The full listing, returned exactly and free of pictures, is the expected answer.

> **INFORMATION PROVIDED**:
————————

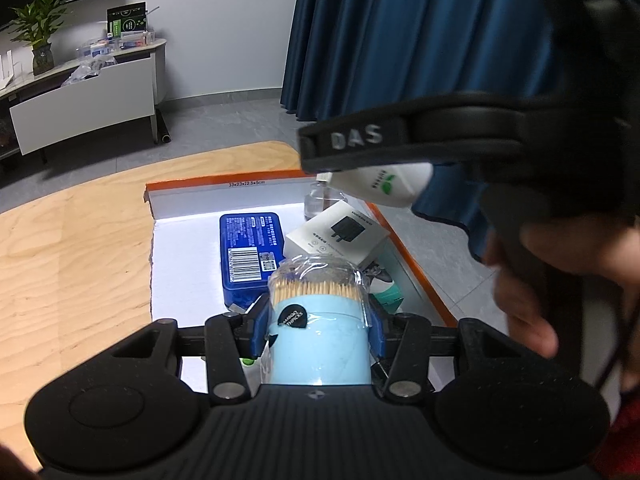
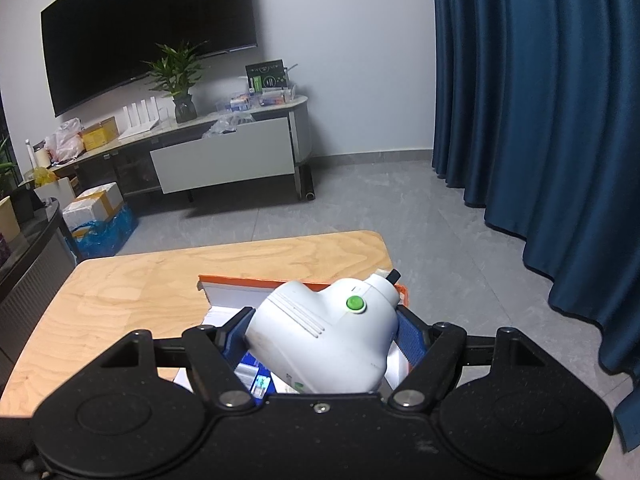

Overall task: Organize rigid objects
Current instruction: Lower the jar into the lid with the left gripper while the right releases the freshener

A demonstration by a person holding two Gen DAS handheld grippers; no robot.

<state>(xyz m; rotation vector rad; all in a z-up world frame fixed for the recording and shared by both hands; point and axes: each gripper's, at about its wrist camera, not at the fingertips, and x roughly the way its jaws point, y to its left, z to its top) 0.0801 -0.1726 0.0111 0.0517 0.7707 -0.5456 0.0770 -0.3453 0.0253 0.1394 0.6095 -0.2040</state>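
Observation:
My left gripper (image 1: 318,320) is shut on a light blue toothpick jar (image 1: 320,344) with a clear lid, held above the white inside of an orange-edged box (image 1: 180,248). In the box lie a blue tin (image 1: 249,256), a white charger carton (image 1: 338,238) and a clear bottle (image 1: 318,198). My right gripper (image 2: 324,328) is shut on a white handheld device with a green button (image 2: 324,340), held above the same box (image 2: 240,285). In the left wrist view the right gripper (image 1: 360,148) hangs over the box's far right corner with the white device (image 1: 384,184) in it.
The box sits at the right end of a light wooden table (image 1: 72,248), whose edge drops to grey floor. A blue curtain (image 2: 540,100) hangs at the right. A TV console (image 2: 224,156) with a plant and boxes stands across the room.

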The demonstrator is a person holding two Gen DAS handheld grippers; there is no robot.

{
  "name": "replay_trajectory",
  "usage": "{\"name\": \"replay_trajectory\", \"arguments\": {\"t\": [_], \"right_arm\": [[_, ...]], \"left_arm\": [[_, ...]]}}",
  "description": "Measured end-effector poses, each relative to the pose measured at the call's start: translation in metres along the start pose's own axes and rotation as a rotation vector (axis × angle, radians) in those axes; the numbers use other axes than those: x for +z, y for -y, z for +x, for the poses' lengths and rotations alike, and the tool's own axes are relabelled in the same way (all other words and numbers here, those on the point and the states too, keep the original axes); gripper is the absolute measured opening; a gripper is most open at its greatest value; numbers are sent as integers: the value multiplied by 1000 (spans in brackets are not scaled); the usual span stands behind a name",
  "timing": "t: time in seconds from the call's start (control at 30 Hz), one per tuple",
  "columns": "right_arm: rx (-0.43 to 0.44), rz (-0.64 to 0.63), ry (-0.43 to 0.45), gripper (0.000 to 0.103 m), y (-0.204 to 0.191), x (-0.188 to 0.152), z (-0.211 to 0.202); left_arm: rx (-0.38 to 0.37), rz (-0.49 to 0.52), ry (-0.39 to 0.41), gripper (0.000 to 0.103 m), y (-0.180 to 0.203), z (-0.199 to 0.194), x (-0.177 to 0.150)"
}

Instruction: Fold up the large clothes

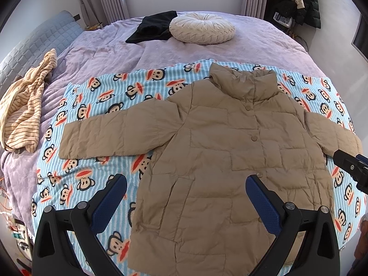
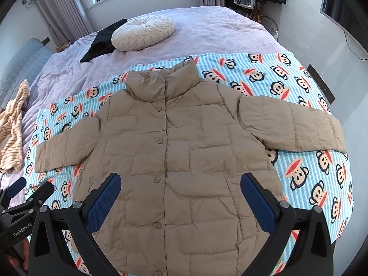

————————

> **ANSWER BOX**:
Overall task: Organize rigid objects
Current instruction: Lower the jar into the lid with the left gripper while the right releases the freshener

A demonstration by a person holding two Gen DAS handheld grippers; no robot.

<state>(xyz m; rotation vector rad; all in a z-up world frame fixed for the recording and shared by both hands; point and axes: each gripper's, at about its wrist camera, not at the fingertips, and x roughly the way its jaws point, y to its left, z to its top) 0.0801 -0.1726 0.0111 0.0517 0.7707 -0.5456 0.0770 -0.3453 0.0253 0.1394 0.6095 -0.2040</state>
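Observation:
My left gripper (image 1: 318,320) is shut on a light blue toothpick jar (image 1: 320,344) with a clear lid, held above the white inside of an orange-edged box (image 1: 180,248). In the box lie a blue tin (image 1: 249,256), a white charger carton (image 1: 338,238) and a clear bottle (image 1: 318,198). My right gripper (image 2: 324,328) is shut on a white handheld device with a green button (image 2: 324,340), held above the same box (image 2: 240,285). In the left wrist view the right gripper (image 1: 360,148) hangs over the box's far right corner with the white device (image 1: 384,184) in it.
The box sits at the right end of a light wooden table (image 1: 72,248), whose edge drops to grey floor. A blue curtain (image 2: 540,100) hangs at the right. A TV console (image 2: 224,156) with a plant and boxes stands across the room.
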
The demonstrator is a person holding two Gen DAS handheld grippers; there is no robot.

{
  "name": "replay_trajectory",
  "usage": "{\"name\": \"replay_trajectory\", \"arguments\": {\"t\": [_], \"right_arm\": [[_, ...]], \"left_arm\": [[_, ...]]}}",
  "description": "Measured end-effector poses, each relative to the pose measured at the call's start: translation in metres along the start pose's own axes and rotation as a rotation vector (axis × angle, radians) in those axes; the numbers use other axes than those: x for +z, y for -y, z for +x, for the poses' lengths and rotations alike, and the tool's own axes are relabelled in the same way (all other words and numbers here, those on the point and the states too, keep the original axes); gripper is the absolute measured opening; a gripper is most open at its greatest value; numbers are sent as integers: the value multiplied by 1000 (spans in brackets are not scaled); the usual span stands behind a name",
  "timing": "t: time in seconds from the call's start (control at 30 Hz), one per tuple",
  "columns": "right_arm: rx (-0.43 to 0.44), rz (-0.64 to 0.63), ry (-0.43 to 0.45), gripper (0.000 to 0.103 m), y (-0.204 to 0.191), x (-0.188 to 0.152), z (-0.211 to 0.202); left_arm: rx (-0.38 to 0.37), rz (-0.49 to 0.52), ry (-0.39 to 0.41), gripper (0.000 to 0.103 m), y (-0.180 to 0.203), z (-0.199 to 0.194), x (-0.177 to 0.150)"
}

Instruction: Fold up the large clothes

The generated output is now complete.